---- Dataset records
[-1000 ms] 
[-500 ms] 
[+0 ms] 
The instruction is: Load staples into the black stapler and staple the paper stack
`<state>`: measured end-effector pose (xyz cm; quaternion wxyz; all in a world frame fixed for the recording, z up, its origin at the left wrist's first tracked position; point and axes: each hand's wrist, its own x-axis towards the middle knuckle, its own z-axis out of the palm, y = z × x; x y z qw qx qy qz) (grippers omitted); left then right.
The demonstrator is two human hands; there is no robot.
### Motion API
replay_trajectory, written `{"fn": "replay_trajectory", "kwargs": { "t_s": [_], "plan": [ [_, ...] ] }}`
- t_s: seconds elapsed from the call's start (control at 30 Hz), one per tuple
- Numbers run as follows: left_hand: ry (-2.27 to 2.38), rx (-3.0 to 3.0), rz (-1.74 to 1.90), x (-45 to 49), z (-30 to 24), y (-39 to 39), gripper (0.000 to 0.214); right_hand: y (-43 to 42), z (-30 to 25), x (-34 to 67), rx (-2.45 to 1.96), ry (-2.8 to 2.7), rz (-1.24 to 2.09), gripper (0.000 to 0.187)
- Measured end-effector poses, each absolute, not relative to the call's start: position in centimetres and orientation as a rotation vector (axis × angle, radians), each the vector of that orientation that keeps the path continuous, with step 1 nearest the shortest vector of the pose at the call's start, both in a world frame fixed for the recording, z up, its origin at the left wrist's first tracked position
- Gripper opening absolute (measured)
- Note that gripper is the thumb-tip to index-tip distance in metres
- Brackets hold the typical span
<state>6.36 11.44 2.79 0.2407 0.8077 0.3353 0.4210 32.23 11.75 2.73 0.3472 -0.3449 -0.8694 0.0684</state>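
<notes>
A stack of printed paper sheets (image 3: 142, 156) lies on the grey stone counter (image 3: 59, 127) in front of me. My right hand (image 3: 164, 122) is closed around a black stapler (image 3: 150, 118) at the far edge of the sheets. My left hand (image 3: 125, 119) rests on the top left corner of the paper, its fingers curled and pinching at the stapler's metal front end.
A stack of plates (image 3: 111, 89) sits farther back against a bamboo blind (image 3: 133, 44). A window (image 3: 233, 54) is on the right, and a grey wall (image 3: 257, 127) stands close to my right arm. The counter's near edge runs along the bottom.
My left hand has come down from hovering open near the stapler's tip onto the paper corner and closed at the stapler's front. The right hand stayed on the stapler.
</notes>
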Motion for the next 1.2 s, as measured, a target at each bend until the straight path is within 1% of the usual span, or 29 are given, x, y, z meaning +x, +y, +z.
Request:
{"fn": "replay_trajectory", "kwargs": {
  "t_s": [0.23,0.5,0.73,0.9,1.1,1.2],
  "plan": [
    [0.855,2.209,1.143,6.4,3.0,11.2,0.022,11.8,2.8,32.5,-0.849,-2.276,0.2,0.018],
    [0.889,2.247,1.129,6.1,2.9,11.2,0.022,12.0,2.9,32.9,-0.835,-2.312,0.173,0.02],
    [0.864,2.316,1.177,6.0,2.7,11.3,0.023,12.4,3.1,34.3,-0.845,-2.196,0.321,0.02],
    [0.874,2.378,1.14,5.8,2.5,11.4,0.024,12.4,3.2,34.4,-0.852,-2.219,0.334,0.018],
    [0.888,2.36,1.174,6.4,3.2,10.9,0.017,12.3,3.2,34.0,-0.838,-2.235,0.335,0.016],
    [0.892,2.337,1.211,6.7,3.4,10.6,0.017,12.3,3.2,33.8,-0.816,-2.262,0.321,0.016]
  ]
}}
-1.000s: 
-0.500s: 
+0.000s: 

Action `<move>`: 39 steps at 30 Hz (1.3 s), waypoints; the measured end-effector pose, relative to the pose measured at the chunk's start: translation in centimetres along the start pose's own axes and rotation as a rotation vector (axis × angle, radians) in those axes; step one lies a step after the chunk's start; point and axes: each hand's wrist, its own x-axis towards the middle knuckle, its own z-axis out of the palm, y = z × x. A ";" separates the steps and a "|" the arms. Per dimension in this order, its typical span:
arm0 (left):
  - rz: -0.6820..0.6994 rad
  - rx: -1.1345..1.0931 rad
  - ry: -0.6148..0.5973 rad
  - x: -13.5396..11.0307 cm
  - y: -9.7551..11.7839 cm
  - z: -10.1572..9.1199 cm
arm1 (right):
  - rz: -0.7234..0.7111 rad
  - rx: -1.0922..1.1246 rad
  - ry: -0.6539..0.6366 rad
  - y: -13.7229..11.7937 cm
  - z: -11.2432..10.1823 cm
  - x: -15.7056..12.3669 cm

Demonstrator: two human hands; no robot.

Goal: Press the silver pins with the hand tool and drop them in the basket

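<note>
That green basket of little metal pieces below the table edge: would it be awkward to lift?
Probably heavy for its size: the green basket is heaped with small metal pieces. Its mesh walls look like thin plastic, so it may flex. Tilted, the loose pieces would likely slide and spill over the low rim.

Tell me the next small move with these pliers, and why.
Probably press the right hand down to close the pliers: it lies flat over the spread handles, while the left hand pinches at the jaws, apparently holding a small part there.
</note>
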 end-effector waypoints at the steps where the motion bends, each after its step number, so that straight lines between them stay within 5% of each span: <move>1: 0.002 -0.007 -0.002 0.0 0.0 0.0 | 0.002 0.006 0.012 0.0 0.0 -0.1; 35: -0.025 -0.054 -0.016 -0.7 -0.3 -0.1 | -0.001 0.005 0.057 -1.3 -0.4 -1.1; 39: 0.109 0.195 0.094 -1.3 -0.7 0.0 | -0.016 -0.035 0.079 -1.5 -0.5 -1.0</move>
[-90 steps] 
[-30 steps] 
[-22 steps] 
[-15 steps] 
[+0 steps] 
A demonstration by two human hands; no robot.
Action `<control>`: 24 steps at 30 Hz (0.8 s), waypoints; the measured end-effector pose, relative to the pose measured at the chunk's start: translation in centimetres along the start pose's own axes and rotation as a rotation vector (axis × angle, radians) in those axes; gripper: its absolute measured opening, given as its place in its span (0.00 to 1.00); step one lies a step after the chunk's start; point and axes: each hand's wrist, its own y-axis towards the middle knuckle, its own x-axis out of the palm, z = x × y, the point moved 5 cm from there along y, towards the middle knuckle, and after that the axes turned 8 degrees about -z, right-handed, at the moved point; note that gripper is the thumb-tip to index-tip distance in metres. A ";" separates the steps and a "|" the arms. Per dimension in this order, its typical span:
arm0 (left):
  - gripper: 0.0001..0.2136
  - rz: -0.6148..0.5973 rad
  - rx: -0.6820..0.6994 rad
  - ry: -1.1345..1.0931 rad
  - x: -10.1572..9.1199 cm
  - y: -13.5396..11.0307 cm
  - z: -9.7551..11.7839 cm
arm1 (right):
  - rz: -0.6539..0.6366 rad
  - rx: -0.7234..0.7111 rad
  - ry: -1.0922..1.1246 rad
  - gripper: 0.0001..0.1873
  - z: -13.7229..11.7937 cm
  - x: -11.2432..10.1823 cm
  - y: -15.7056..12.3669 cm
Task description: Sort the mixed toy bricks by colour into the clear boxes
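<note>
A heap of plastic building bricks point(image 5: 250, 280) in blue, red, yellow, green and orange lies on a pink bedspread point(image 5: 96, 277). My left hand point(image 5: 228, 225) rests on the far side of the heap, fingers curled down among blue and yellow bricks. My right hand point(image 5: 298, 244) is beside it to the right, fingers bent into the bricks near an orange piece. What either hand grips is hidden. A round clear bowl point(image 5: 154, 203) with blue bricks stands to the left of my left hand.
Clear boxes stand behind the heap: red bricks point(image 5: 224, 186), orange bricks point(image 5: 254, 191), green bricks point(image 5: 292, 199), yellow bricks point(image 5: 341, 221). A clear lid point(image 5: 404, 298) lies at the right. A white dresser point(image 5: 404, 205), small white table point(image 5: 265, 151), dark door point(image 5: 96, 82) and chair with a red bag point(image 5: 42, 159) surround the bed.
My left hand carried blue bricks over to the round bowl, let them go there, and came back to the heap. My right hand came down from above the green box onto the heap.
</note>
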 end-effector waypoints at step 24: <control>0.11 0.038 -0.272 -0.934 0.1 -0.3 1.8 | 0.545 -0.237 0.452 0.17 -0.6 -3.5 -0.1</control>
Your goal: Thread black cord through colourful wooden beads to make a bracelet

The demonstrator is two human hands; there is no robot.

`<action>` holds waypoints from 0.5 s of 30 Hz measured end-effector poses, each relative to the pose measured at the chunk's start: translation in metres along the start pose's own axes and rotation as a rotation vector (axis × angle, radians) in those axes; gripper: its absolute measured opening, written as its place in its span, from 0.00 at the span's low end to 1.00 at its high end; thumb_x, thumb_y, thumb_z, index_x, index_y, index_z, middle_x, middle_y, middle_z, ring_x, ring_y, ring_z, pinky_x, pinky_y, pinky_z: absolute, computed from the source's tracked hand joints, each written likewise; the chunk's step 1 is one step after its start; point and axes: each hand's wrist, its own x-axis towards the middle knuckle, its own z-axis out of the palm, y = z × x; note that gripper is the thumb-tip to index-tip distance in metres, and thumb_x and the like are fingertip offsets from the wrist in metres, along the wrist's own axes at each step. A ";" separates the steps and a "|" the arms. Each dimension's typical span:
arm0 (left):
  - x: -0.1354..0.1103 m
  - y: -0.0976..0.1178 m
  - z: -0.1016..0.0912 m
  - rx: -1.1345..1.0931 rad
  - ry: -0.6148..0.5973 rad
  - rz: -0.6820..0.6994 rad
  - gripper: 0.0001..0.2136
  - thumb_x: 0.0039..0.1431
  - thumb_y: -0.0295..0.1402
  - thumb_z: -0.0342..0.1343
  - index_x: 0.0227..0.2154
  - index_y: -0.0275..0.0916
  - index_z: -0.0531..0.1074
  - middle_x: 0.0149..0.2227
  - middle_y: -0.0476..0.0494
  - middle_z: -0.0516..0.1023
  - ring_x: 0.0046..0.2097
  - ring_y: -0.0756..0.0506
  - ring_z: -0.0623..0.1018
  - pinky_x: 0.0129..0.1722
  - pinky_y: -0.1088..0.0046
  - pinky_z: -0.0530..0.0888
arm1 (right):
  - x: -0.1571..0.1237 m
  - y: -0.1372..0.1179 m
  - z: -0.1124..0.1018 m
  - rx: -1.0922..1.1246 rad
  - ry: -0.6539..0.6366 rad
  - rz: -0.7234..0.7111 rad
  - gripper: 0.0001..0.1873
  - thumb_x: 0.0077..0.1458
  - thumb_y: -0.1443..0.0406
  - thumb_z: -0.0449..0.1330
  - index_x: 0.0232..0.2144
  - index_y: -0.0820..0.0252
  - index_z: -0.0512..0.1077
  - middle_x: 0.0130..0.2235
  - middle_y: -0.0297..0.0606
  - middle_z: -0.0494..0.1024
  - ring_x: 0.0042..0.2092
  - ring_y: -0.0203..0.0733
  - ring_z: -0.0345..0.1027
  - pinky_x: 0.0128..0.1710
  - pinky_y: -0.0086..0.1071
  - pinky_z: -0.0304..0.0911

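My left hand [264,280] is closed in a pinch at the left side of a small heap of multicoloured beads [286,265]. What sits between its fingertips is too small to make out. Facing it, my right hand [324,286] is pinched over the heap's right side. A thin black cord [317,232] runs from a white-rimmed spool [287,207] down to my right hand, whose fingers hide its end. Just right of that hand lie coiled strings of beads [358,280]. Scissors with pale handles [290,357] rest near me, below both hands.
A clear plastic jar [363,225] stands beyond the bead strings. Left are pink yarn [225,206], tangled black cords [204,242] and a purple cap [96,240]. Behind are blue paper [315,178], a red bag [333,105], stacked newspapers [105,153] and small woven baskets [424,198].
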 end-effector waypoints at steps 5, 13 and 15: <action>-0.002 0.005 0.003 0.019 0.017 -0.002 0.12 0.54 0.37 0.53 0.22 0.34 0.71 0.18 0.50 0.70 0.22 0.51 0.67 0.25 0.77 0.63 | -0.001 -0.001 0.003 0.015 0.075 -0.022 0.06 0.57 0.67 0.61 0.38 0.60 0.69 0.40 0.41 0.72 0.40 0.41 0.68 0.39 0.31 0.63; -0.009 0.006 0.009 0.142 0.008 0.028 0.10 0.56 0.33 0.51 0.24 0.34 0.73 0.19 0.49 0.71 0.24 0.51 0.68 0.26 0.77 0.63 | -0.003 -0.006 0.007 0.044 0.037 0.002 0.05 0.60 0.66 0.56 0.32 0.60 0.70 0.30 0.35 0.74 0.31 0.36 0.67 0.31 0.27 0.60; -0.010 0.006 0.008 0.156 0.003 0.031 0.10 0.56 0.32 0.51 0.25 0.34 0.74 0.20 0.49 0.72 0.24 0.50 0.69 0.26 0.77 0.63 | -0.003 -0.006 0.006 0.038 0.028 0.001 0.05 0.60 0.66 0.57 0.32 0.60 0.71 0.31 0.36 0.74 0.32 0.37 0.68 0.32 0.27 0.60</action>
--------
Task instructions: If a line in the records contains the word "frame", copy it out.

Response to this exercise:
`<state>`: measured end-effector pose (xyz cm; quaternion wxyz; all in a world frame fixed for the recording, z up, its origin at the left wrist's first tracked position; point and axes: each hand's wrist, its own x-axis towards the middle knuckle, its own z-axis out of the palm, y = z × x; x y z qw qx qy qz) (grippers omitted); left then right.
- Measured end-effector poses, each absolute, not relative to the call's start: position in centimetres and orientation as a rotation vector (axis × angle, radians), each the vector of that orientation that keeps the path continuous, with step 1 nearest the shortest vector of the pose at the call's start, both in a world frame fixed for the recording, z up, its origin at the left wrist's first tracked position

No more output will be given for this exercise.